• **Activity**
In the listing below, locate the line with "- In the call" and the line with "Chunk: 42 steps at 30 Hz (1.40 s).", then output both and everything between them exactly, minus any pictures.

Start of Data for this task

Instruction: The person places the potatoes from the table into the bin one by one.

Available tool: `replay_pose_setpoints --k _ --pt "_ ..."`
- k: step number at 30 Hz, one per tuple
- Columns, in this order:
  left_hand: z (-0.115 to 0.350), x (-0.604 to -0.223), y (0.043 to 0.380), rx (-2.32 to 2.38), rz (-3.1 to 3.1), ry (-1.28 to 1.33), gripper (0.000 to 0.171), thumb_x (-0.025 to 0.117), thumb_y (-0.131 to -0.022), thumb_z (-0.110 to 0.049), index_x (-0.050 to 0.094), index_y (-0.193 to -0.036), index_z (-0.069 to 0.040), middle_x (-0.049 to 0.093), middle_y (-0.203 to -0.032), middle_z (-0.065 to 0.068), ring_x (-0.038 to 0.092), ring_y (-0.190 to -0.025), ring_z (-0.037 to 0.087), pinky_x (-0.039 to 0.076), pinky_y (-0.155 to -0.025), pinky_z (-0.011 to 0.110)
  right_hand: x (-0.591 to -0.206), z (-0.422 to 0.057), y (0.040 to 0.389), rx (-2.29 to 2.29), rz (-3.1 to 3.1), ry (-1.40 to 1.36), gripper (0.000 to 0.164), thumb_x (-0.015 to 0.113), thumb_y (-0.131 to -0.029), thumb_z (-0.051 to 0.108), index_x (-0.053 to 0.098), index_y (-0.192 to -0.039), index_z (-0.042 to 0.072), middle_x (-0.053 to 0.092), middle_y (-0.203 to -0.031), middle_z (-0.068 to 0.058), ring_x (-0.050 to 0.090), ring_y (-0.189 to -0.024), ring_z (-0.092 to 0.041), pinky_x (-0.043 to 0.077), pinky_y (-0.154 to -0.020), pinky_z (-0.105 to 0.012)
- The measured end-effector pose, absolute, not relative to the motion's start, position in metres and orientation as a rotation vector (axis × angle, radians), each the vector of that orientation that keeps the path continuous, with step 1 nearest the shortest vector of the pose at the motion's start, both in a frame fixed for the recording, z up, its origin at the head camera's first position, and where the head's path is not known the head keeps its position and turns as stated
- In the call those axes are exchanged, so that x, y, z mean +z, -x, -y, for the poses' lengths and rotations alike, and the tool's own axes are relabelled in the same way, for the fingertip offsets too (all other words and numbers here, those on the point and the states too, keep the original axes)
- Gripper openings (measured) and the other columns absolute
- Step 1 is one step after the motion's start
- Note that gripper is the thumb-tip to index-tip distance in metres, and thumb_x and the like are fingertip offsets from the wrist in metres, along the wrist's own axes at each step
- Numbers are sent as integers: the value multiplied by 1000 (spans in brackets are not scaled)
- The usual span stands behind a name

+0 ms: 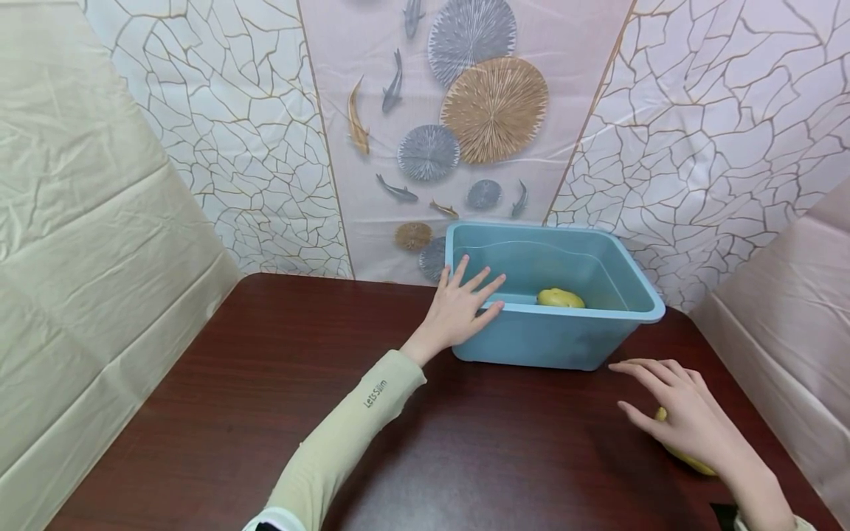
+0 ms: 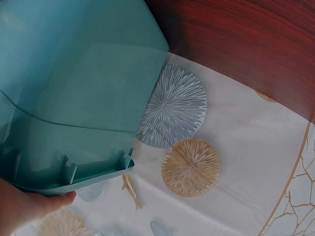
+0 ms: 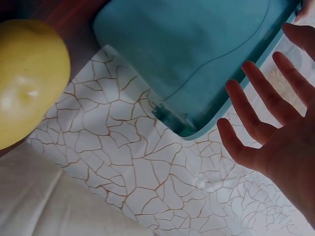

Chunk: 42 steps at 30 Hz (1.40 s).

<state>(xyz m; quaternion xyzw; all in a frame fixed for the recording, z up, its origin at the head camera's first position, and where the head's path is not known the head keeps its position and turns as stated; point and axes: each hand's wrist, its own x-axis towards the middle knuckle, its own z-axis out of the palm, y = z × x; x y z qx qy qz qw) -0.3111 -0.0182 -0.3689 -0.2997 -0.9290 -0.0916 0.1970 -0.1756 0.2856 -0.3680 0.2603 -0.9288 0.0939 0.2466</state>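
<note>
My left hand [image 1: 457, 306] lies with fingers spread at the near left corner of a light blue plastic bin [image 1: 551, 335]. In the left wrist view its thumb [image 2: 61, 198] is right at the bin's rim. A yellow, rounded fruit-like thing [image 1: 561, 298] rests inside the bin. To the right, my right hand [image 1: 687, 413] is held with fingers apart and nothing in its grasp. Below it is a second smooth yellow fruit-like thing [image 1: 693, 462], mostly hidden by the hand in the head view; the right wrist view shows this yellow thing [image 3: 30, 86] large, with a shallow dimple.
The bin stands at the back right of a dark reddish-brown table [image 1: 279, 383]. Behind it hangs a patterned cloth [image 1: 252, 133] with discs and fish. Pale creased cloth [image 1: 73, 221] closes off the left side, and similar cloth [image 1: 790, 324] the right.
</note>
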Motion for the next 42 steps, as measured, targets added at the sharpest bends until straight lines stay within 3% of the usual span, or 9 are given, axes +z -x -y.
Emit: replay_pose_setpoints --k 22,42 --pt "18 -367 310 -270 2606 841 50 25 -94 -51 27 -140 -33 32 -145 -3 3 -139 30 11 -109 53 -390 -311 171 216 2640 -551 53 77 -61 21 57 -110 27 56 -108 0 48 -87 -24 30 -66 -41" --pt "18 -367 308 -265 2610 841 50 25 -94 -51 28 -140 -32 32 -145 -2 3 -139 31 12 -109 54 -398 -324 170 238 2721 -480 53 77 -64 25 55 -113 26 54 -111 -5 47 -89 -30 32 -63 -46"
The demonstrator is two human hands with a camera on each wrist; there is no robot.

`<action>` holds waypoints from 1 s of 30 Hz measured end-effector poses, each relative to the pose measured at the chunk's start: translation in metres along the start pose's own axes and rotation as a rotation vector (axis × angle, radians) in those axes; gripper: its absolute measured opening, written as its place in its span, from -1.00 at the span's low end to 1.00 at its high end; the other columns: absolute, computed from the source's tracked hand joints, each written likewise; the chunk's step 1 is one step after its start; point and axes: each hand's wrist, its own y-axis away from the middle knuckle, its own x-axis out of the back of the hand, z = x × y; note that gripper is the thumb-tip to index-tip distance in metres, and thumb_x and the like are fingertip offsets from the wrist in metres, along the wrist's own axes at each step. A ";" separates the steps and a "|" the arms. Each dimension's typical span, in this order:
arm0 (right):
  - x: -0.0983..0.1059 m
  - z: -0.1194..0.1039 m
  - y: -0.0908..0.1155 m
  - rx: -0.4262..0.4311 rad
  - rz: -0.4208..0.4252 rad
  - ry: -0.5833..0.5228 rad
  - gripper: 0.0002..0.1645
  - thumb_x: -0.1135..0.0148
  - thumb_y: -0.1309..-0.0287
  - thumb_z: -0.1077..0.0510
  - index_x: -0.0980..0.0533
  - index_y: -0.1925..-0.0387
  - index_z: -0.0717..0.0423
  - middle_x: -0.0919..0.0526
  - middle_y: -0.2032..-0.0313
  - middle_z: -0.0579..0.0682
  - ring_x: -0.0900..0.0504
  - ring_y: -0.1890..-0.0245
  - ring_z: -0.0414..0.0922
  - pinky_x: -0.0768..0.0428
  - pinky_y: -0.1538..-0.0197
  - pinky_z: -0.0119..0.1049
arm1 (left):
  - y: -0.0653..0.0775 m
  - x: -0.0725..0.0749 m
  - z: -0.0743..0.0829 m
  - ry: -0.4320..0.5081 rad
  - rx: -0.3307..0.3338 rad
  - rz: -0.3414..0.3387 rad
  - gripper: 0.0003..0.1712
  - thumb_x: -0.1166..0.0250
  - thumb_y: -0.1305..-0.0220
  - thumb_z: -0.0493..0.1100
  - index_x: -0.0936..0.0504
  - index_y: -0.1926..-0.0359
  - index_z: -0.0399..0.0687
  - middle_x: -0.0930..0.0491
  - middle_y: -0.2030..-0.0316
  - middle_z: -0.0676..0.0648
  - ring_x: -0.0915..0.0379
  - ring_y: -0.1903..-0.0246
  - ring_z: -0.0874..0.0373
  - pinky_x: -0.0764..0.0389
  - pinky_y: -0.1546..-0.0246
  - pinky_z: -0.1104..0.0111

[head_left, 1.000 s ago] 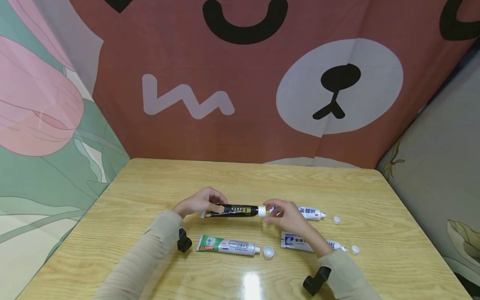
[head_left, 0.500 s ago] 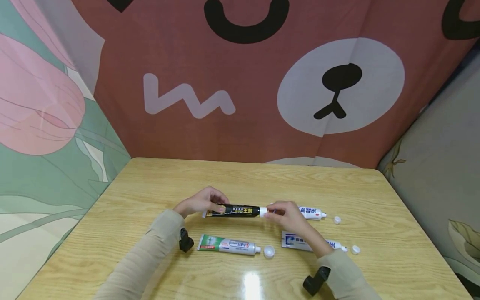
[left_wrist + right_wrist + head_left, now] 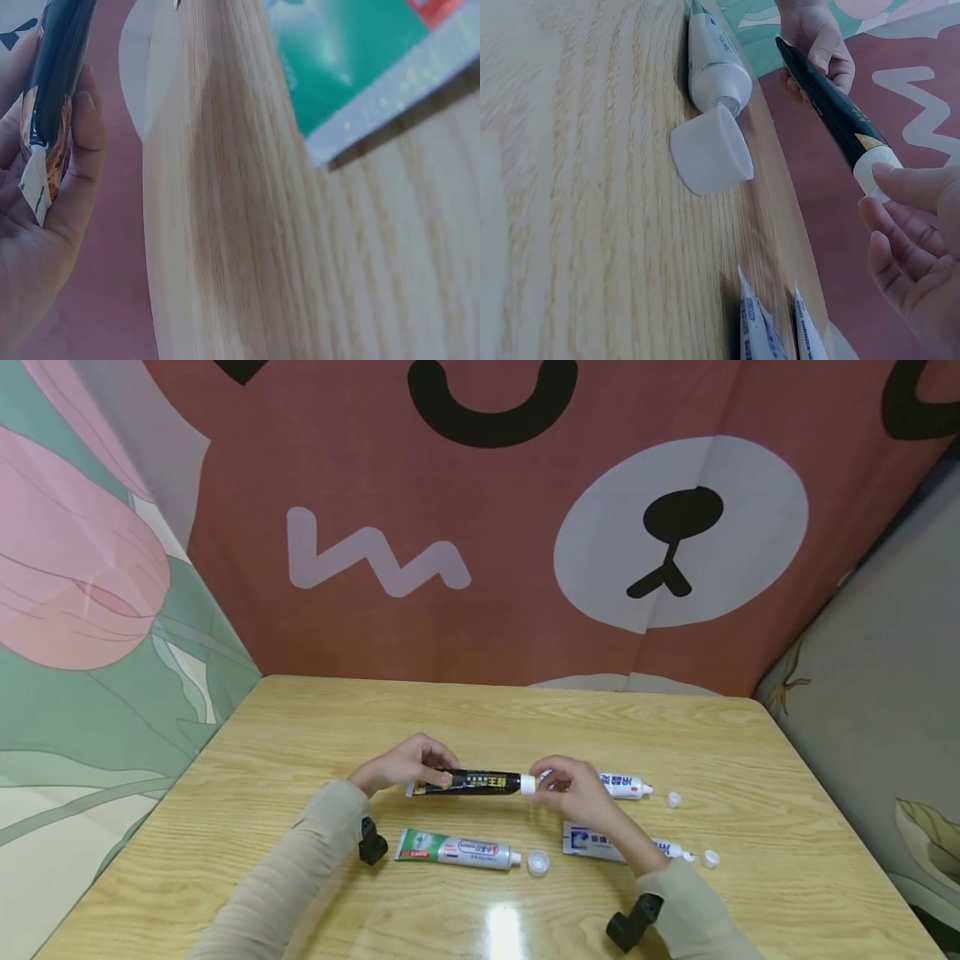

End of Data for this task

• **Response to the exercise**
- In the call those axes are exchanged, so that x, y, z mean +z, -x, -y, for the poses' lengths and rotations alike, and the tool's own axes are relabelled in the same way, for the fingertip offsets too (all other words and numbers here, those on the point and the states too, keep the original axes)
- Gripper openings (measured) and the other columns absolute
- Step 1 is one step after the motion's start
- Note that gripper is the thumb-tip to index-tip distance in metres, and thumb_x and the like are fingertip offsets from the wrist in metres, along the wrist's own axes at each step
- Numbers are sent as integers: the value multiplied by 1000 (spans in brackets are not scaled)
- The usual span stands behind a name

+0 ms: 
+0 ms: 
+0 ms: 

Chunk: 42 steps at 30 Hz (1.40 s).

Nothing remains to be added to the exercise.